Educação Moral e Religiosa
O coordenador de Educação Moral e Religiosa Católica (EMRC), António Cordeiro, assegura que o número de professores disponíveis para lecionar esta disciplina opcional não tem diminuído. Mas o facto de se tratarem na maioria dos casos de horários de curta duração, espalhados por várias escolas, torna mais difícil conciliar a procura, o tempo dos alunos e a disponibilidade de professores. E lembra que estes docentes têm de ter, em regra, as mesmas habilitações que todos os outros (mestrado em ensino).
Informática
É uma das áreas mais problemáticas, com 57 horários que continuavam vazios esta semana. Fernanda Ledesma, presidente da associação de professores, explica que, entre 2010 e 2012, com o aumento de alunos por turma e os cortes em cursos profissionais, os professores que asseguravam TIC e Informática passaram de cinco mil para três mil. E a pequena recuperação que aconteceu a seguir foi insuficiente. “Quem saiu do sistema encontrou outras ocupações e não está disposto a voltar.”
P&R
Porque é que vão faltando docentes nas escolas?
Além de ajustamentos que só podem ser feitos no início do ano letivo, em função da entrada e saída de alunos e de professores que são colocados com redução do horário letivo (por idade e tempo de serviço), o que implica haver horas por atribuir, ao longo dos meses surgem outras necessidades decorrentes de licenças de maternidade, reformas ou baixas. Apesar de o Ministério não dar números, todos os diretores contam que há cada vez mais professores com problemas de saúde, por causa do envelhecimento da classe (um dos mais acelerados da Europa) e do desgaste profissional. Quanto a reformas, já se aposentaram este ano 1262 docentes.

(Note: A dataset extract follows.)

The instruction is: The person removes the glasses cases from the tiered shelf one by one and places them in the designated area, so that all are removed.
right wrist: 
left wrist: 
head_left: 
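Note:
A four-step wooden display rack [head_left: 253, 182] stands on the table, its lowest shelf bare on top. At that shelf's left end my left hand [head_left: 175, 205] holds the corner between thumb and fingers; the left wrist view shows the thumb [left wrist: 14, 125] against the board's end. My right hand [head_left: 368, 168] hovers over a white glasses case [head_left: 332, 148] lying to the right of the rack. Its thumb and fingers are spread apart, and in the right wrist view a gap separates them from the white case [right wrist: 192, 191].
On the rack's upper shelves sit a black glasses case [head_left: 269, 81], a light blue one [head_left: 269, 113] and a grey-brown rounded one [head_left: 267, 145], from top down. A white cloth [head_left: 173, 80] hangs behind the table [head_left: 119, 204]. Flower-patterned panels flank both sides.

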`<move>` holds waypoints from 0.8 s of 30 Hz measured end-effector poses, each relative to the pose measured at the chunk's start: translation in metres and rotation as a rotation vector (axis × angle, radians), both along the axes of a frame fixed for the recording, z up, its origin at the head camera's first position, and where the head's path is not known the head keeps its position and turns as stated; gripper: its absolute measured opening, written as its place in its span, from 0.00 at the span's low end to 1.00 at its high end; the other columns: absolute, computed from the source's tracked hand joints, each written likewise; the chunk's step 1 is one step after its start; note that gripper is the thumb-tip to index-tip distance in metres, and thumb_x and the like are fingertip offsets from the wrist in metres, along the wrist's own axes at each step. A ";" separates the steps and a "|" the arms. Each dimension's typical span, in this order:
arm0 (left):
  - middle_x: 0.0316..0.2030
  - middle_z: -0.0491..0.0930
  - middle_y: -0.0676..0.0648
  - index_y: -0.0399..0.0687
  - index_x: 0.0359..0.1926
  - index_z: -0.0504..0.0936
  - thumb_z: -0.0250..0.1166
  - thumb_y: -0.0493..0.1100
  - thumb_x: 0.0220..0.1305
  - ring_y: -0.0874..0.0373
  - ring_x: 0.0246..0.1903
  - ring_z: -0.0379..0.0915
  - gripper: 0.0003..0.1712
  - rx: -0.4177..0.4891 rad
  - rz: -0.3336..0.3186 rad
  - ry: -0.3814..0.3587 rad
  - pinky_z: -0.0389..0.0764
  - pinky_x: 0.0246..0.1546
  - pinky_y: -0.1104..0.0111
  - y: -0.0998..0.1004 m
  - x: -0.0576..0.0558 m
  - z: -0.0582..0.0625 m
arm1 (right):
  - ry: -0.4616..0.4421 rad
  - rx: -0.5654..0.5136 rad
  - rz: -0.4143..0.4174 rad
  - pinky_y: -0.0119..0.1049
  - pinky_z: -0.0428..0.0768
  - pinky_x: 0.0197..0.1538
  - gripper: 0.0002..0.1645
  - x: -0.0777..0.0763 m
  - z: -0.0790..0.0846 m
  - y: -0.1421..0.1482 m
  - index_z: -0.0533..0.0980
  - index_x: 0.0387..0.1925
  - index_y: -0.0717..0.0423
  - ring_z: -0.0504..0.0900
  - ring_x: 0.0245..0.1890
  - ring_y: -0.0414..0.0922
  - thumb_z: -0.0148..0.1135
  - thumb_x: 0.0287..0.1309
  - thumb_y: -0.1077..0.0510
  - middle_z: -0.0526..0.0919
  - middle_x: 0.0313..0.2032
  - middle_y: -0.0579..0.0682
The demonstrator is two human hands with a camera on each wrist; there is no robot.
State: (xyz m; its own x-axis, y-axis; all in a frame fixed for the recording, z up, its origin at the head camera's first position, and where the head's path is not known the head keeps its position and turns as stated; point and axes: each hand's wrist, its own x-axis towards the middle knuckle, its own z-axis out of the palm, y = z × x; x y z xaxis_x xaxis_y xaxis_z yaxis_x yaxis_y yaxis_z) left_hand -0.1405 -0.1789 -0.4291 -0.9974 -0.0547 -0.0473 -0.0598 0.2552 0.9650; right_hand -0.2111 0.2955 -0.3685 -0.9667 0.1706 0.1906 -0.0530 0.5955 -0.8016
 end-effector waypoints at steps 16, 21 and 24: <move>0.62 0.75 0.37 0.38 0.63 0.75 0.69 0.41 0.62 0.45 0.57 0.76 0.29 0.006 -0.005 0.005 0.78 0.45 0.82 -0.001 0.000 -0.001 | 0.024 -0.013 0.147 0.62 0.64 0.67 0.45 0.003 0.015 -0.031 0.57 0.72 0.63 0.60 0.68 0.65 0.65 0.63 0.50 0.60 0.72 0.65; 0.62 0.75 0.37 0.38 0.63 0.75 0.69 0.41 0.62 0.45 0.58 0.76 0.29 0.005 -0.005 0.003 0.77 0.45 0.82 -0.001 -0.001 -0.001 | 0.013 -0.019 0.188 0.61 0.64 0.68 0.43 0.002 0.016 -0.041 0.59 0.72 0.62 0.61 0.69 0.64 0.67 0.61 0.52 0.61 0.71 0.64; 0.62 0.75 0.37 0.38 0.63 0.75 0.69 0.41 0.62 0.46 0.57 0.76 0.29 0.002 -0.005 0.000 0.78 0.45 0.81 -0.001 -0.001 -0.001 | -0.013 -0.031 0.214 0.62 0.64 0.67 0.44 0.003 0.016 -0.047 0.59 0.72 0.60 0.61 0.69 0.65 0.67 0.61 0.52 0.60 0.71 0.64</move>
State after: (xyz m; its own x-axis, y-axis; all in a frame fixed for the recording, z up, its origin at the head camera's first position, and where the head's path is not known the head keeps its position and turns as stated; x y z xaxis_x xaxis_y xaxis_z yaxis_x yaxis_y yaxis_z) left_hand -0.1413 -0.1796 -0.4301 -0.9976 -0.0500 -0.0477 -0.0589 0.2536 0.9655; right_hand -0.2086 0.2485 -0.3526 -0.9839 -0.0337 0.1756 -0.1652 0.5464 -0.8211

E porque é que há mais dificuldades em Lisboa e no Algarve?
Nos últimos anos, milhares de docentes vincularam-se nos quadros de zona pedagógica destas duas regiões. Só que muitos acabam por sair e rumar a escolas do Norte, de onde são originários, ao abrigo dos concursos que permitem a aproximação a casa. Se houver um horário noutra escola, mesmo que incompleto (a partir de oito horas letivas), podem concorrer para lá, voltando a sobrar horários em Lisboa e no Algarve. E esta é uma das maiores causas deste desajustamento: a procura está no Sul, mas a maioria dos candidatos é do Norte. Outro indicador que reflete esta realidade são os pedidos de mobilidade por doença, que também têm aumentado muito. Em 2014/15 houve 2100 mudanças por doença, este ano foram autorizadas 7400. E 71% destes pedidos foram para escolas do Norte.
Como são preenchidos estes horários que vão aparecendo?
De cada vez que uma escola precisa de um professor para uma substituição lança esse pedido numa plataforma online, entre segunda e quarta-feira de cada semana. O programa do Ministério corre a lista ordenada dos candidatos que, antes do início do ano letivo, em julho, disseram estar disponíveis para determinados horários em determinadas zonas do país. Havendo coincidência entre o horário em falta e as preferências dos candidatos que estão nas “reservas de recrutamento” (RR), os professores são informados na sexta-feira, tendo dois dias úteis para aceitar ou não. A questão é que, entre o momento em que disseram estar disponíveis e a data em que são chamados, passam meses e a sua situação pode ter mudado completamente. Até podem já estar a trabalhar e recusam.
O que acontece a seguir?
O processo é repetido nos mesmos moldes por mais uma semana no caso de ter havido recusa do candidato mais bem classificado ou por não haver nomes na lista de RR. Se voltar a ficar vazio, então o horário passa para “oferta de escola” por mais uma semana. Esta etapa devia ser mais eficaz, pois o horário é publicitado e são os professores que dizem se estão interessados, podendo concorrer quem tem apenas habilitação própria, ou seja, sem o mestrado em ensino, obrigatório para os outros concursos. Só que às vezes também há recusas, quando se deparam com as tais dificuldades de alojamento, por exemplo.